It’s the first of the month, and you reach into your dog’s box of heartworm medication only to find that they’re out of pills.
Heartworm medication is just another expense of pet ownership. You don’t know any dogs who have actually had heartworms – what’s the harm in skipping a month or two?
As it turns out, heartworm disease is much more common than you might think. It’s cheap and easy to prevent, but expensive and dangerous to cure. There’s also a few risks associated with monthly preventatives.
Read on to find out everything you need to know to make an informed decision to keep your dog safe.
How Do Dogs Get Heartworm Disease?
There’s only one way for dogs to get heartworms – by getting bitten by a mosquito that carries microfilariae, heartworm larvae. The disease is not contagious. An infected dog cannot pass it to other animals or to humans.
It takes about 6-8 months for an infected dog to show any symptoms.
Symptoms of Heartworm Disease include:
- Trouble breathing
- Fatigue, getting tired easily or unwillingness to play
- Weight loss, low appetite
- Rapid breathing or panting
As heartworms invade the dog’s heart and lungs, they’ll find it difficult to do even simple activities. If not caught in time, the disease will ultimately kill the dog.
Why Curing Heartworm Disease Is So Difficult
Your veterinarian will use a blood test to check for heartworms if your dog is showing symptoms or if your dog is about to begin monthly preventatives. Your vet may also test yearly if your dog is on preventatives to make sure they are working.
Treatment involves the use of several drugs over the course of a few months.
First, the vet will prescribe antibiotics to kill off Wolbachia, a harmful bacteria that heartworms carry.
They may also prescribe steroids to reduce inflammation.
At first, the vet will likely only prescribe a monthly preventative, as the pill kills larvae, but not adult heartworms.
After a round of pre-treatments, your vet can begin to eliminate adult heartworms. Your dog will need a series of injections into their back muscles, and your dog will need to stay at the hospital overnight for observation. The rounds of injections take a total of 6 months to complete.
In the meantime, your dog’s physical activity will need to be limited. An increased heart rate can agitate your dog’s coronary system, which will be weakened by the infection and by dead worms that may remain in the blood vessels. Only after treatment can the dog resume normal activity.
In total, heartworm disease treatment costs $400-1000.
How Pills Prevent Heartworm
Preventative pills do not actually keep your dog from contracting larvae. They actually kill larvae that your dog may contract so they can not grow into adult worms and manifest in your dog’s body. So, even while on the monthly preventatives, your dog may pick up larvae – but it’s unlikely that they’ll show symptoms.
That’s why, if you have an adult dog that does not currently take the monthly pill, your vet will need to perform a blood test before they can get started. The blood test costs about $50, and it’s worth the peace of mind. Some shelters and low-cost vet clinics offer discounted heartworm tests during summer months.
The Problem With Heartworm Medication
Like all medicine, heartworm preventatives can cause mild to fatal side effects. Some breeds of dog may be born with the MDR1 gene, which can cause them to experience side effects from ivermectin, one of the main ingredients used in preventatives. These breeds include the Australian Shepherd, Mini Aussie and Collie. You can have your dog tested for presence of the gene or your vet can help you find a medication that does not contain ivermectin.
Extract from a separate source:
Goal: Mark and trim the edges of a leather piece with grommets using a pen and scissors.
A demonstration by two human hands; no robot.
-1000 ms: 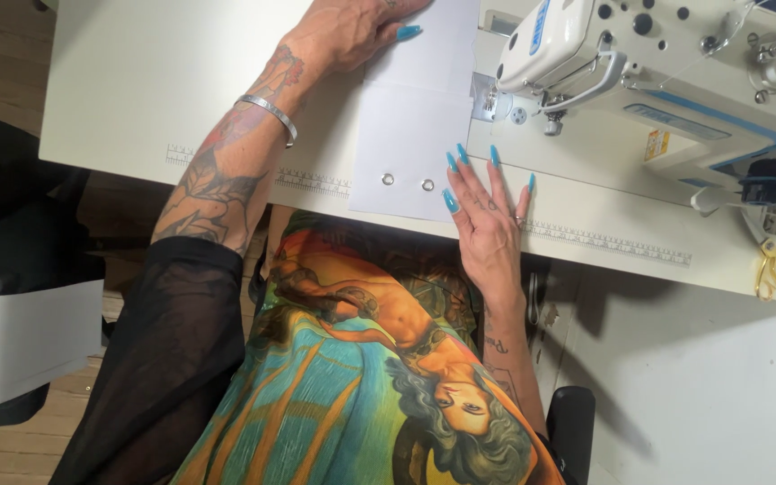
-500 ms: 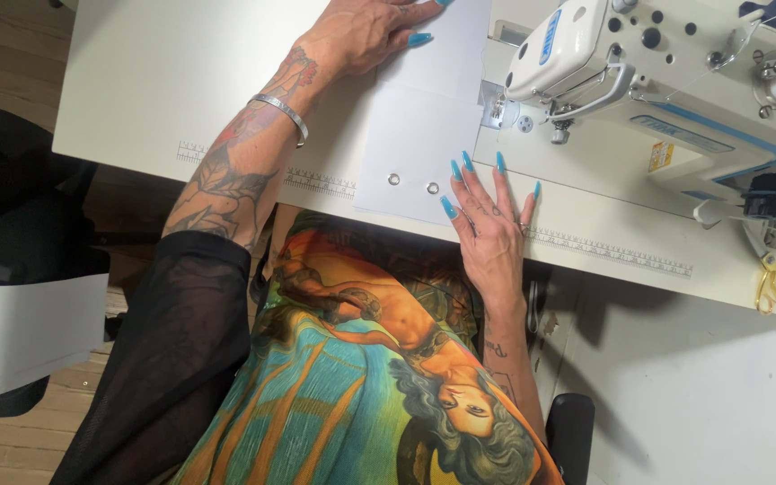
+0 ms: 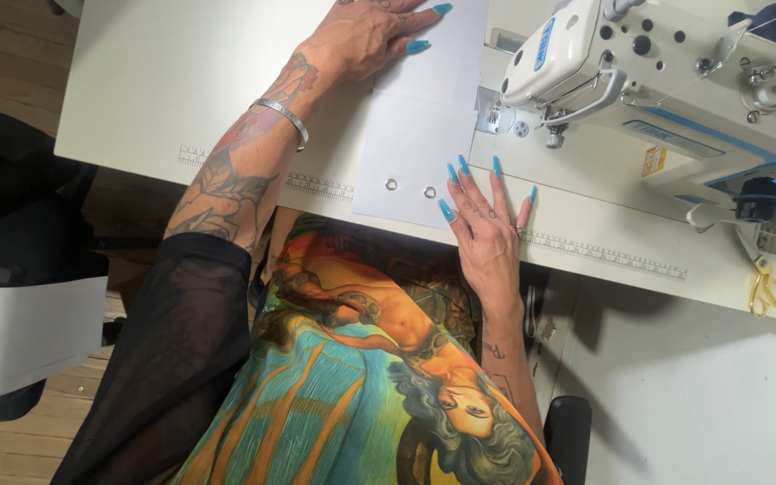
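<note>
White fabric panel (image 3: 410, 135) with two metal eyelets lies flat on table (image 3: 136, 90), just left of sewing machine (image 3: 639, 81). Left hand (image 3: 365, 36) and right hand (image 3: 487, 224) rest flat, fingers spread, gripping nothing.

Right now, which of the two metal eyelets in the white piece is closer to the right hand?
The right-side eyelet: it lies just beside the right hand's thumb, while the other eyelet sits farther left on the white piece.
</note>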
The pills can interact with other medications and supplements. They can also trigger an allergic reaction or cause side effects in an otherwise healthy dog. Side effects of common heartworm preventatives include vomiting, diarrhea, fever, convulsions, and in rare cases, death.
Alternatives To Monthly Preventatives
Many dogs have no problems with a monthly pill. But you may decide to talk to your vet about fewer doses, or about not using the pills at all. This is a personal decision you will need to make with the help of your vet. If you don’t feel your vet is open-minded to discussing alternative options with you, they might not be the right vet for you.
You can ask about having your dog get the blood test every 6 months. This would allow you to catch the disease early before symptoms develop.
You can also ask about only having your dog on the pills when the weather is warm. Larvae can only develop inside mosquitoes when the temperature is above 57 degrees Fahrenheit for a few weeks, so it’s unlikely that your dog truly needs the pills during cold winter months.
Vets recommend year-round monthly preventative anyway because it’s easier for pet owners to remember. Additionally, many heartworm pills prevent other parasites like roundworms, whipworms and tapeworms, eliminating the need for regular deworming if taken monthly.
Your vet may agree, and tell you that it is okay to only give your dog treatment when the weather is warm.
Regardless of whether you decide to give your dog the pills, you should try to repel mosquitoes from your home and garden, as their bite can transfer many diseases to your pets and your human family members.
There’s many traditional and natural options to choose from. DEET-based bug sprays and spot-on treatments like Advantix keep fleas away. A lemon-eucalyptus based repellent will also work, but you should only use products on your dog that are designed for canines. Also, eliminate any sources of standing water on your property that may attract mosquitoes.